Our friend Jason France over at the Crazy Crawfish blog also called out Jindal and White on the (forgive the bad pun) whitewash. http://crazycrawfish.wordpress.com/2013/01/08/1013/

At the time, we commented that we were “being asked to believe Jindal and White when they regurgitate a highly suspect report churned out by Michelle Rhee.”

Some things, apparently never change and now the State Capital’s daily newspaper is allowing itself to be used in such a sordid, unabashed manner.

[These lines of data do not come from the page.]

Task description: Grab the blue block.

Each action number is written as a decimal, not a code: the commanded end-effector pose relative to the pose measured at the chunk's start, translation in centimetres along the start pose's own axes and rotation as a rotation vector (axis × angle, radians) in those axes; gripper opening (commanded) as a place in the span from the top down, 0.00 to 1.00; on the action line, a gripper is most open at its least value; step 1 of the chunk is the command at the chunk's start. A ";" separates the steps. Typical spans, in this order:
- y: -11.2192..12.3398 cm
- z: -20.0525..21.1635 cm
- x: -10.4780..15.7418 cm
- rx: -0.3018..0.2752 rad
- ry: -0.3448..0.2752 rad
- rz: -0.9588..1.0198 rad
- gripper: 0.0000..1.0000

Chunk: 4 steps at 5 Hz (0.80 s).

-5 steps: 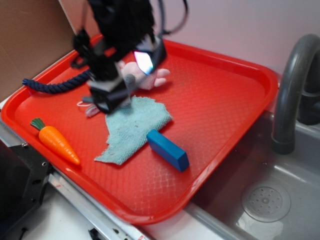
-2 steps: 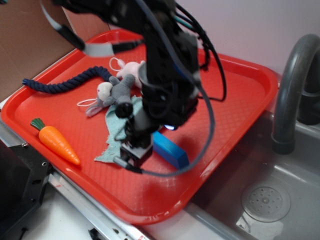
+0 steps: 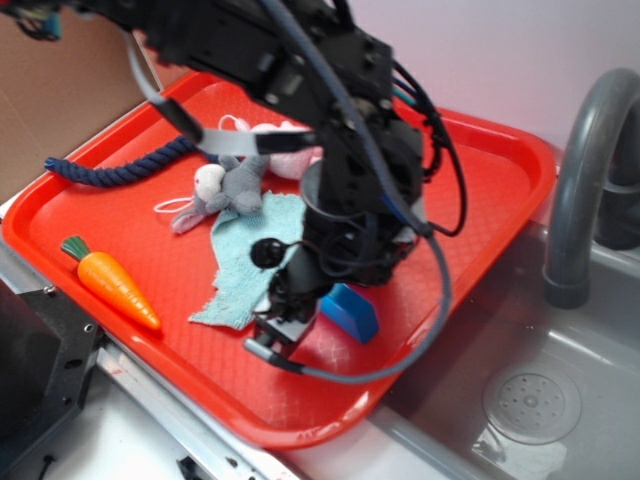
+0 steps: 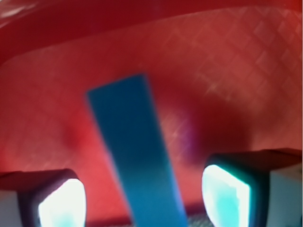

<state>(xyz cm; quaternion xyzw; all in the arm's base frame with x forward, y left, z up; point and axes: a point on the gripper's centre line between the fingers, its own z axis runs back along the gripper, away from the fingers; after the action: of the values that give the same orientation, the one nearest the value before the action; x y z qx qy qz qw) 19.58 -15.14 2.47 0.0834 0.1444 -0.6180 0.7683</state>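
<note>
The blue block (image 3: 350,310) lies on the red tray (image 3: 480,200), mostly hidden behind the arm in the exterior view. In the wrist view the blue block (image 4: 135,151) runs lengthwise between my two fingers, with a gap of red tray on each side. My gripper (image 3: 285,325) (image 4: 144,198) is open and sits low over the block's near end. The bright fingertips (image 4: 61,203) stand on either side, not touching it.
A teal cloth (image 3: 245,265) lies just left of the gripper. A grey plush (image 3: 235,190), a pink plush (image 3: 290,155) and a navy rope (image 3: 110,172) lie at the back left. A toy carrot (image 3: 110,282) lies at the front left. A sink (image 3: 530,400) and faucet (image 3: 585,170) are to the right.
The arm has swung from the tray's back left, over the plush toys, forward and right, and has come down over the blue block. Nothing else has moved.
</note>
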 end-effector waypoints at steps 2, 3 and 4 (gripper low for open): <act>-0.8 0.6 0.5 0.047 -0.036 0.031 1.00; 0.2 3.5 -2.3 -0.016 -0.125 0.267 1.00; 0.2 6.5 -5.9 -0.097 -0.258 0.500 1.00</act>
<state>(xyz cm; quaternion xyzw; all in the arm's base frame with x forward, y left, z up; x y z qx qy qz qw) 20.57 -10.90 9.75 0.0021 0.0713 -0.3997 0.9139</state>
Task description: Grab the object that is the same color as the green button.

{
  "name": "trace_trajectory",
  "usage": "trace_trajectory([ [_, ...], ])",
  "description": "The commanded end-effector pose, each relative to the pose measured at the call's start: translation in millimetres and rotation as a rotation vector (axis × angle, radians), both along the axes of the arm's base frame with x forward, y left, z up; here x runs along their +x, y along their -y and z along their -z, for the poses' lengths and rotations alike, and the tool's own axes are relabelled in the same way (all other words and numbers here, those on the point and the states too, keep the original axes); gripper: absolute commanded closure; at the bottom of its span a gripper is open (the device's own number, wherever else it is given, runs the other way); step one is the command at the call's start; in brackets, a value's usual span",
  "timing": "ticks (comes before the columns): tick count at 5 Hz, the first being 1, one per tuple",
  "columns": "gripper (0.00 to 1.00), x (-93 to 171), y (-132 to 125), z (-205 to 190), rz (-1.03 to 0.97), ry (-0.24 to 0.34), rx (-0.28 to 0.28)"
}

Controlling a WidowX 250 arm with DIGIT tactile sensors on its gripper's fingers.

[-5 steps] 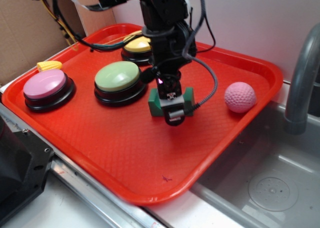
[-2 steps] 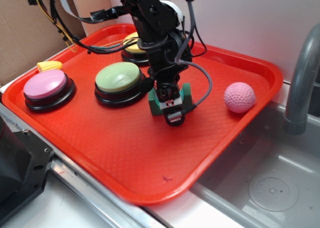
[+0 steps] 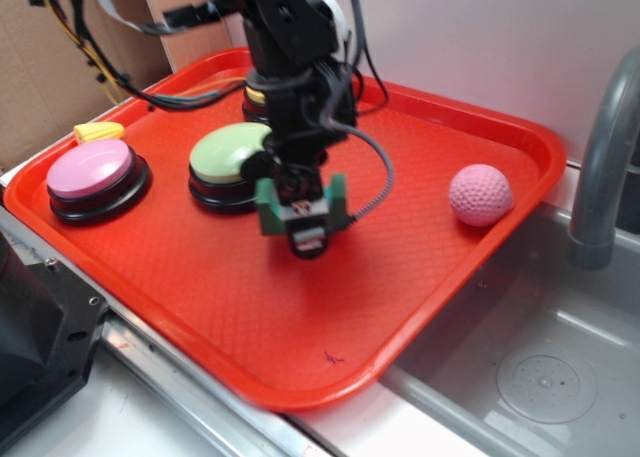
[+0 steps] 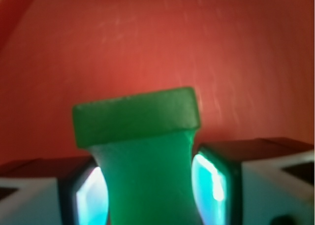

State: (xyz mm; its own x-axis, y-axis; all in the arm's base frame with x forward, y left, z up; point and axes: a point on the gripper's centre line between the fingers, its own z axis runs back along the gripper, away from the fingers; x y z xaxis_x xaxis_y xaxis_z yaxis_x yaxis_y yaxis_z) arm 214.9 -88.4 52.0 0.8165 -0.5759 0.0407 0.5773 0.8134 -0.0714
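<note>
The grab looks all but done: the green block (image 3: 300, 199) sits pinched in the gripper (image 3: 303, 209) and seems lifted clear of the red tray (image 3: 250, 307), just in front of the green button (image 3: 232, 153). In the wrist view the fingers (image 4: 212, 178) press against the block's (image 4: 147, 151) narrow waist from both sides, closed onto it. Only holding it steady seems left.
</note>
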Motion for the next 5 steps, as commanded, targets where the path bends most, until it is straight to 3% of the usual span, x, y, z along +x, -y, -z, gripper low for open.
trace_trajectory([
  [1,1.0,-13.7,9.6,-65.7,-0.124,0.02,0.048],
  [2,1.0,-23.0,-3.1,-84.8,-0.252,0.034,0.072],
  [3,1.0,-14.3,-4.4,-73.4,-0.243,0.0,0.061],
  [5,1.0,-29.9,-21.8,-79.2,-0.376,0.003,0.015],
])
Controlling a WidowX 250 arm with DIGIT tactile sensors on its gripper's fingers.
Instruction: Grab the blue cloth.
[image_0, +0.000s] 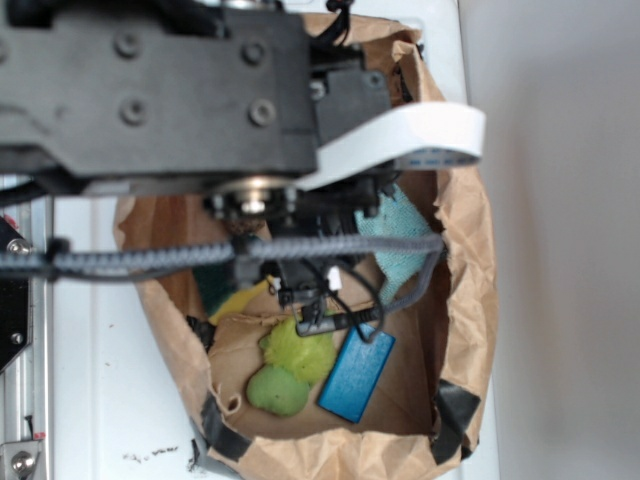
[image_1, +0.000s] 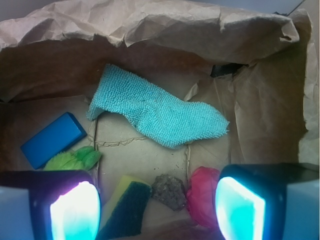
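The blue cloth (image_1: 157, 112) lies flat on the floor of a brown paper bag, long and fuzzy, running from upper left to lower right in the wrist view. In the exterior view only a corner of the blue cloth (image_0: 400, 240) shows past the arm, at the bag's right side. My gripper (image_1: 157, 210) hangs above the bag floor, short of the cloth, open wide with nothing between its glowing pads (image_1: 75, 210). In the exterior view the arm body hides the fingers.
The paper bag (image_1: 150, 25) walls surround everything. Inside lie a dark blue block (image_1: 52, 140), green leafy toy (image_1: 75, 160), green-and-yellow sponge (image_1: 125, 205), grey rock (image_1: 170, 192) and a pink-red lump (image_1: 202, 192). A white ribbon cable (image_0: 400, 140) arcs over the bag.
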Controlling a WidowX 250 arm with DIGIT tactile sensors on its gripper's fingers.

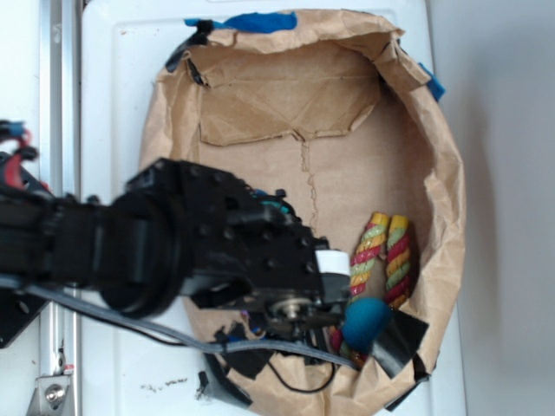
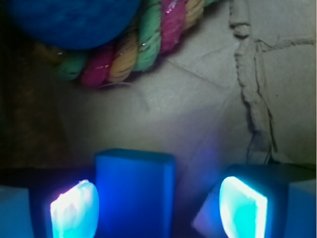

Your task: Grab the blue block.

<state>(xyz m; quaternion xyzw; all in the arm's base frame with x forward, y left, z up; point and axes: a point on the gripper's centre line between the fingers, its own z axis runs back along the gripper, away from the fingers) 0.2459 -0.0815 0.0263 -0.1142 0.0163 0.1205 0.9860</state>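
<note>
Blue block (image 2: pixel 134 193) between spread fingers (image 2: pixel 74 210) of hand (image 2: pixel 158 210), nearer left

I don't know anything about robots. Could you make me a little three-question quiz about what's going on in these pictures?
1. True or false: the blue block sits between the two glowing fingers.
2. Which lies right beside the rope toy? A) a rounded teal ball B) a spoon C) a cup
3. Fill in: everything sits inside an opened brown paper ____.

Key: 1 true; 2 A; 3 bag. In the wrist view there's a visible gap on the block's right side, so the gripper hasn't closed on it yet.
</note>
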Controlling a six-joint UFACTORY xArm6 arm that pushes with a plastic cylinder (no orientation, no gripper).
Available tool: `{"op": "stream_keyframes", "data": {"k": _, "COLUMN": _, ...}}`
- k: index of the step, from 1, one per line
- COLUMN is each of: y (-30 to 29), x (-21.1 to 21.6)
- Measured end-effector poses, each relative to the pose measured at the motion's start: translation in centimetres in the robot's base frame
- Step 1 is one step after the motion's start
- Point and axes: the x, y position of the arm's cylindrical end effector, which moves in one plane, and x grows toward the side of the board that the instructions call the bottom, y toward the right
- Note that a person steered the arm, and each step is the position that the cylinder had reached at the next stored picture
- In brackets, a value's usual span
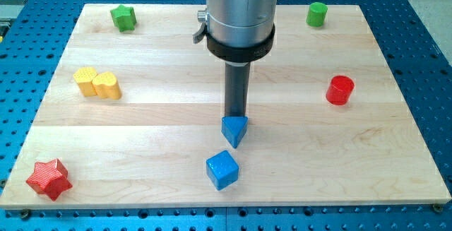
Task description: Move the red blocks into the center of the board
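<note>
A red cylinder [340,90] stands near the view's right edge of the wooden board [141,118]. A red star block [49,179] lies at the bottom left corner. My tip [234,115] is near the board's middle, far from both red blocks. It sits right at the top edge of a blue triangular block [235,129]; I cannot tell if they touch.
A blue cube [222,169] lies below the blue triangle. Two yellow blocks [97,83] sit side by side at the left. A green star [123,17] is at top left, a green cylinder [317,14] at top right.
</note>
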Motion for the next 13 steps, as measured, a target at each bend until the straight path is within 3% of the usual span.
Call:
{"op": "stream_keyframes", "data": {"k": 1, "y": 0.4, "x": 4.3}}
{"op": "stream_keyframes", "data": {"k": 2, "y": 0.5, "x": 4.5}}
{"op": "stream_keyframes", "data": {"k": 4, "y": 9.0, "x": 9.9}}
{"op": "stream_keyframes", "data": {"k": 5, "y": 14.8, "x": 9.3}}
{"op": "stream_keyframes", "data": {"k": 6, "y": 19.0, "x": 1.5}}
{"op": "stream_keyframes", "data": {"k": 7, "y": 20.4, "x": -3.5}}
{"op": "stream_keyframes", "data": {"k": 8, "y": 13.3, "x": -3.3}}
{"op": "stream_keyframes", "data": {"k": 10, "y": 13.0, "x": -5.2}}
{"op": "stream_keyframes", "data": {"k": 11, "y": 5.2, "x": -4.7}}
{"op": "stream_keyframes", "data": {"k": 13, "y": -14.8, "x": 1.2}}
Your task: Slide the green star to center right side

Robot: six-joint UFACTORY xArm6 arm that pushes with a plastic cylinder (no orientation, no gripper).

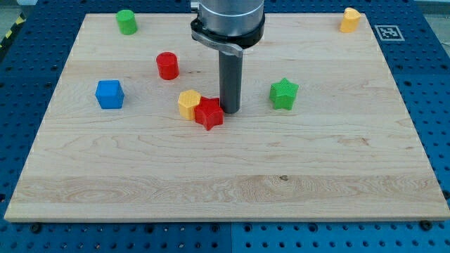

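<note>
In the single camera view, six small blocks sit on the counter [232,183], a pale wooden board with visible grain, laid over a blue perforated base [28,70]. There are two green blocks, two red and two yellow, plus one blue, which makes seven in all: a green star [284,94], a green cylinder [126,22], a red cylinder [167,65], a red star [209,113], a yellow block [188,103] with angled faces, another yellow block [349,20] of similar faceted shape, and a blue cube [110,94]. All look like matte moulded plastic. The green star lies right of the board's middle, well apart from the view's right edge. The arm carries no fingers, so nothing is grasped; it ends in a smooth dark rod under a grey metal collar. My tip [230,110] rests on the wood just right of the red star, apparently touching it, with the green star off to the view's right, clearly separate. The red star and the near yellow block touch each other. A black-and-white marker [387,31] sits beyond the top right corner.
</note>
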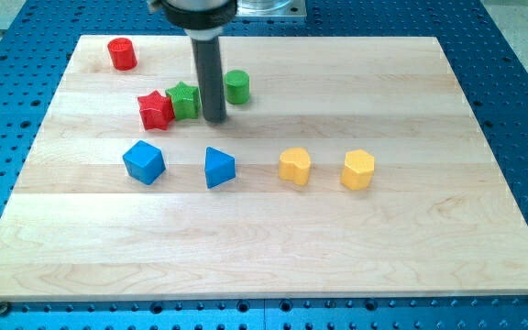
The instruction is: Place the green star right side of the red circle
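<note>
The green star (184, 99) lies on the wooden board at the view's upper left, touching a red star (155, 110) on its left. The red circle (122, 54), a short red cylinder, stands apart near the board's top left corner. My tip (214, 119) rests on the board just right of the green star, close to or touching its right edge. A green cylinder (236, 87) stands just right of the rod.
A blue cube (144, 162) and a blue triangular block (218, 168) sit in the middle row at left. Two yellow blocks (294, 167) (358, 170) sit to their right. The wooden board (411, 247) is surrounded by a blue perforated table.
</note>
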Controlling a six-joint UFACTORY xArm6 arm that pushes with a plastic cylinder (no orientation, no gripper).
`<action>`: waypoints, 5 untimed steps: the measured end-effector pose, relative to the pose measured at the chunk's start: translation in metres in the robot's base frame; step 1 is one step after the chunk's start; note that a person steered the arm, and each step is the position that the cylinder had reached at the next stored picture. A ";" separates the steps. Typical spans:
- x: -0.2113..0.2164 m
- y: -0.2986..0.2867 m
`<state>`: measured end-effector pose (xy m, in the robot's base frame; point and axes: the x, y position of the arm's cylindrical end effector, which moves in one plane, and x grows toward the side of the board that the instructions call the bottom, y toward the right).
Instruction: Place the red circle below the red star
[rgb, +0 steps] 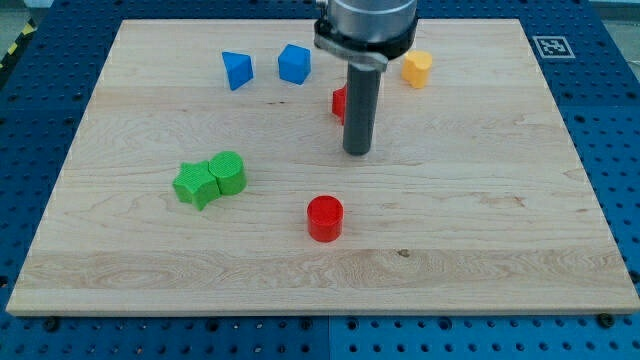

Shameless. Shameless and sad.

And now, a few hours after first writing this post, we learn that the Lafayette Advertiser ran essentially the same self-serving press release—with no questions asked. The Advertiser even included quotes from Jindal meant to give us all that warm fuzzy feeling. http://www.theadvertiser.com/article/20140114/NEWS01/301140013/Louisiana-ranks-first-nation-education-reforms

At least Washington Post writer Valerie Strauss did a little digging and debunked Rhee and her report, saying that the report “has no solid evidence to back it up” and that The report card “wouldn’t be worth mentioning, except that she (Rhee) remains a force in the public education debate and is able to attract major money from private donors.” Strauss also noted that the fact that criteria used in arriving at the grades are not a factor in improving student achievement “doesn’t seem to matter.”

http://www.washingtonpost.com/blogs/answer-sheet/wp/2014/01/14/michelle-rhee-gives-the-nation-a-d-in-school-reform/

Good to know there are still a few real reporters out there.